Newsweek International

| January 19, 2004 | Seno, Alexandra A. | COPYRIGHT 2004 Newsweek, Inc. All rights reserved. Any reuse, distribution or alteration without express written permission of Newsweek is prohibited. For permission: www.newsweek.com. This material is published under license from the publisher through the Gale Group, Farmington Hills, Michigan.  All inquiries regarding rights should be directed to the Gale Group. (Hide copyright information)Copyright

It was an expensive week. First Beijing dropped almost $1 billion to rescue the country's fifth largest brokerage. Then a few days later the government plunked down $45 billion to help wipe bad loans off the books of two of its biggest banks. These were not acts of state charity. China is spending money to make money, by encouraging the foreign euphoria for mainland stocks. Qu Hongbin, senior China economist with banking giant HSBC, says: "We are living in a period of China fever. People tend to ignore the negative things very easily."

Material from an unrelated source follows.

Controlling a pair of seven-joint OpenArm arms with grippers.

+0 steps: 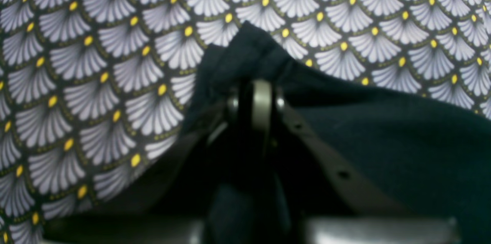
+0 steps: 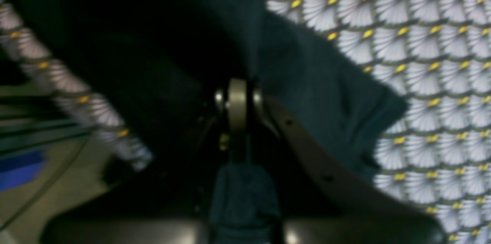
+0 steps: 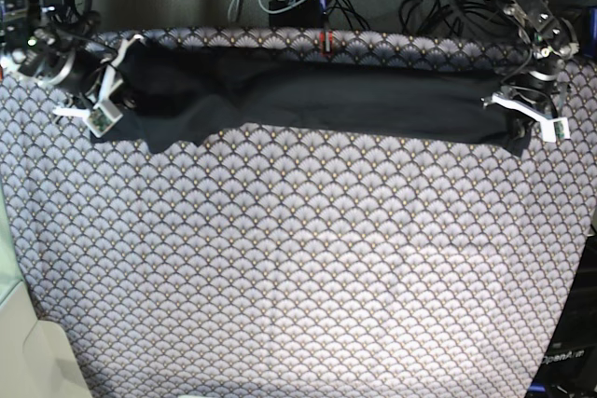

The bailouts were timed to reassure foreign investors who are lining up to buy into China's murky financial industry, even before it's clear just what is for sale. Under its agreement to join the World Trade Organization, China is opening banks, brokerages and insurance companies to foreign investors for the first time. When China Life Insurance went public last month, it put $3 billion in shares on sale, and got offers for $80 billion. In New York or London one can go to a Web site to check upcoming IPOs, but in China one goes to the rumor mill, which foresees as many as 100 IPOs in 2004. Prominent on that guess list are two companies Beijing bailed out last week: the Bank of China and China Construction Bank. Steven Irvine, editor of specialist publication Finance Asia, says, "The consensus is this will be a very big year for China issuance, though how big no one knows."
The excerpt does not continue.